London

'It's heartbreaking': Asian Canadians in London speak out after surge in anti-Asian attacks

Asian Canadians in London are speaking out after a surge in anti-Asian attacks and an Atlanta shooting that left six Asian women dead this week has left the community reeling from trauma.

Vigil planned to remember Atlanta shooting victims and to reflect on situation in London

Teigan Elliott, a second-year Western student who is Chinese, says she was heartbroken to first learn about the Atlanta-area shootings which left 6 women of Asian descent dead. Elliott organized a vigil and rally happening March 26 to remember the lives lost and support London's Asian community. (Submitted by Teigan Elliott)

Asian Canadians in London, Ont. are speaking out after a surge in anti-Asian attacks and a shooting in Atlanta that left six Asian women dead and a community reeling from the trauma.

Eight people, including six Asian women, were killed in the American city on Tuesday night by a white gunman. 

"I just felt heartbroken and sad at first because those are people's lives that were taken and I just felt very heavy, especially because they were Asian women too," said Teigan Elliott, a second-year King's College University student.

Elliott and other students have organized a vigil on March 26 in London to pay tribute to the victims but also to show support for the Asian community in Canada and across the border.

There have been 955 reported incidents of anti-Asian hate crimes across Canada since March 2020, according to data from Fight COVID Racism, a federally-funded project dedicated to tracking and reporting anti-Asian racism and xenophobia in the country.

"As soon as this event happened, [Elliott] reached out to me.
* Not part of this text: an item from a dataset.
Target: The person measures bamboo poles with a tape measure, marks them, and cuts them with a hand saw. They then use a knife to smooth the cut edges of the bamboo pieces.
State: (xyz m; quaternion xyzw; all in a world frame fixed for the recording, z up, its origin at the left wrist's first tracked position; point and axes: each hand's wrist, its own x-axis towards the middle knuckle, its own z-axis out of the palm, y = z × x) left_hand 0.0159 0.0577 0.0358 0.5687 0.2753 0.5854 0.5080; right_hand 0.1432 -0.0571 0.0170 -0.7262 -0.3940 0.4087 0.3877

She was heartbroken. I was so upset. So we immediately knew that we had to do something," said Ayeza Tahir, a third-year political science student at McMaster University.

"The goal is to have solidarity with other people who have been victims of anti-Asian hate crimes and to remember the victims who have passed away," she said. 

Many Londoners were calling out anti-Asian sentiments in the city several weeks before the attack across the border. Local pub the Ale House posted a billboard that read "Mr Ford, history will show lockdowns caused more damage 2 the public than the China virus!" 

It sparked outrage with the city's mayor, police service, university presidents, alongside federal and provincial politicians all condemning the language.

Downtown London's Ale House came under fire in February when it put up a sign referring to the coronavirus as the 'China virus.' (Jing YG/Change.org)

Yoko Yoshida, a Sociology associate professor at Western University, described feeling shocked when she stumbled upon the Ale House sign. 

Yoshida moved to London this year, and says terminology like the "China virus" only creates more divisiveness and targets the community.

Elliott agrees and wrote an open letter last week calling on the owner of the bar to apologize. 

Alex Petro did change the sign the day after it was posted and said he was not targeting Chinese people, but instead said he was calling out the country's communist party. Elliott says that's not enough. 

"Asians across London who have been hurt, disappointed, or enraged by your actions, who want to express how you have impacted them, are being devalued and invalidated by your supporters," she writes in her letter. "I want you to denounce these people, the ones wishing to refuse the Asian community a platform to speak."

Elliott also noted that even the World Health Organization asks that diseases not be named after people or places.

"There is a history of using a minority group as a scapegoat during a pandemic [who] is then attacked, discriminated against, harmed."